5−2 乙殿下の気まぐれ
この世界ではやはり位の高い者の魔力が強い。
ところが国により魔法体系が多少異なる為、
クンルン王国の王族である少年、乙には魔法の教師と
共に学ぶスチュアート王国の貴族子息が友人として付けられた。
アーガイル公爵の次男、パトリックがその役に付いた。
「乙殿下にご挨拶させて頂ける事、光栄に存じます。」
「お会いできて嬉しいですよ。
公式な場では兎も角、私的な場では殿下は付けなくてよろしいですよ。」
「では、乙様とお呼び致します。」
「では、こちらもパトリック様とお呼び致しましょう。」
魔法については二人共既にある程度の教育と訓練を行っていたので、
クンルン王国とスチュアート王国の魔法の摺合せが
教師を含む3人の教育時の焦点となった。
但し、入学は二人共半年後であるから、
一通りの教育が終われば魔法教育に充てる時間は
それ程必要ではなかった。
二人共12才の少年であるから、
自由な時間があるとなると、さほど知らない町の様子が気になった。
まずは貴族街の商会やレストランに行く事にしたが、
乙殿下が平民街も見たいと言い出し、
パトリックも興味が出てしまった。
そんな冬休みも終わる直前に、
キャサリンの下にまたマーク・フリーマン男爵子息から手紙が来た。
フリーマン家はゴードン家の寄せ子である。
「gとeが待つ。明日午後に西公園に来られたし。
返事無用。」
…いや、こいつが悪い訳ではないのだけど、
毎回、堂々と強制呼び出しを書くよな?
まあ悪いのはgとeだけど。
そういう訳でキャサリンは翌日に平民街寄りの公園まで出かけた。
馬車の外で侍女のジョディーが待っていた。
そうして馬車に乗り、ゴートン家までやって来た。
いつもの応接室でエディとグレアムが待っており、
エディが口を開いた。
「やあ、わざわざ呼び出してすまないね。」
「まあ、まだ冬休み中だから良いけど、
またフードを被る仕事?」
「いや、フードを被らないで良い仕事なんだ。
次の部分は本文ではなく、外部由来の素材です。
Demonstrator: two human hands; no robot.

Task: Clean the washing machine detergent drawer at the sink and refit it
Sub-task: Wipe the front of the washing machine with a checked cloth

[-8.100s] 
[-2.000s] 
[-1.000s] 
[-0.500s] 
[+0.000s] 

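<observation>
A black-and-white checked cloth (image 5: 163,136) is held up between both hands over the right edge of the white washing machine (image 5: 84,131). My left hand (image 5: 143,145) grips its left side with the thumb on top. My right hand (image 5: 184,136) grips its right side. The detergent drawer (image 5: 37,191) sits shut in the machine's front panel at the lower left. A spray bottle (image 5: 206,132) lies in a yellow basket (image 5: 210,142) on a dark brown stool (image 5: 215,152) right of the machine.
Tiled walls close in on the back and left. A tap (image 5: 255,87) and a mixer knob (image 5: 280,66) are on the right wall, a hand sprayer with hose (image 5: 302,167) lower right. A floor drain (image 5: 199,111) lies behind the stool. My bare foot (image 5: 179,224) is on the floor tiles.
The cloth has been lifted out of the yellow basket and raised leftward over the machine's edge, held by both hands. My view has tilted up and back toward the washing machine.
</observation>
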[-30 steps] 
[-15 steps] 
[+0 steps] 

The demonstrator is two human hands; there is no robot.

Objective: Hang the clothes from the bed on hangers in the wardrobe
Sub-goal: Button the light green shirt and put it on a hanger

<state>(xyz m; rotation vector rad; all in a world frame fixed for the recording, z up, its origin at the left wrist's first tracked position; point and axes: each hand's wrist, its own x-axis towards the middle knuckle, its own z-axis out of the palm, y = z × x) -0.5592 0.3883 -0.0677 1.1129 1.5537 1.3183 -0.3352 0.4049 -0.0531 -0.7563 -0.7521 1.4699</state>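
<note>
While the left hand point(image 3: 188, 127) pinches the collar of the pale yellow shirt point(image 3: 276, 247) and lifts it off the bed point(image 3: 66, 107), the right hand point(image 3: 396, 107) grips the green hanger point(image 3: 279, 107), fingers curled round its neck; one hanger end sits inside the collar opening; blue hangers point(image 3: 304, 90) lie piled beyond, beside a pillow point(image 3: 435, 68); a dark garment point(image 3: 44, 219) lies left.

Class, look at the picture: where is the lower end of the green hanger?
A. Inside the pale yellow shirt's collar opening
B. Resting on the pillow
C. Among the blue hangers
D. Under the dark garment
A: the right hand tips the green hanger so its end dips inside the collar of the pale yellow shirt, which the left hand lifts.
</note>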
」
キャサリンの眉間に皺が寄った。
「私にフードを被らない仕事が務まると思ってるの?」
エディは兎も角、グレアムは侯爵家の嫡男である。
人を雇うなら一流の人間を雇えるだろう。
この二人の知るところの私の特殊能力は光学覗き見能力だ。
フードを被らないと言う事はその能力を使わないと言う事だから、
それなら私以外の人間の方が役に立つだろう。
「事情があってね。
君の1学年下にクンルン王国の王族が留学する事になったんだ。
それで同年齢のアーガイル公爵の次男を学友に付けたんだけど、
うまく相手をコントロール出来ない様でね。
彼がこの王都の平民街を歩きたいと言い出したのに止めるどころか
自分も行きたいと思ってしまった様なんだ。」
「外国の王族なんて公爵家の12才の子供にコントロール出来ないのは
当然じゃない?」
「それはそうなんだけれどね。
とは言え、王族やら上位貴族の子息が平民街を歩きたいと思うのは
どうかと思うんだ。」
天に唾する発言だねぇ…
「文脈が読めたんだけど、非常に断りたい案件なんだけど?」
「平民街を歩き馴れていて抵抗がない人間が少なくてね。
報酬は弾むから是非同行して欲しくてね。」
「クンルン王国の礼儀なんて分からないよ?」
「最低限は教えるけど、相手もお忍びで平民街を歩くんだ。
外国の礼儀を押し付ける筈はないよ。」
「えーと、護衛とか、何かあった場合に王族と私の間を
取り持ってくれる人はいるの?」
「もちろん、我々二人が同行するよ。」
はぁ、お断り出来ない案件なんだね。
「分かった。何時お忍びのお出かけをするの?」
「この週末だから、明日と明後日にクンルン王国について
基礎的な事を教えるよ。また来てくれ。」
「服装は平民服で良いのね?」
「特にお洒落をする必要はないよ。」
「分かった。」
グレアムからすれば、キャサリンを誘う必要などない。
(エディ…会いたいからって何かあったら面倒な仕事に
こいつを巻き込むなよ。
たまたま機嫌が悪くなかったから引き受けたが、
下手すりゃ一発で嫌われたところだぞ。)
そういう訳で、参加する必然性のない仕事にキャサリンは巻き込まれた。
一応、周囲の不審者を警戒するという仕事ではあるのだが。
王族の世話、なんていうのは年長者を付けるべきと思うんですが、
この場合、御学友なので同学年に入学する子を付けております。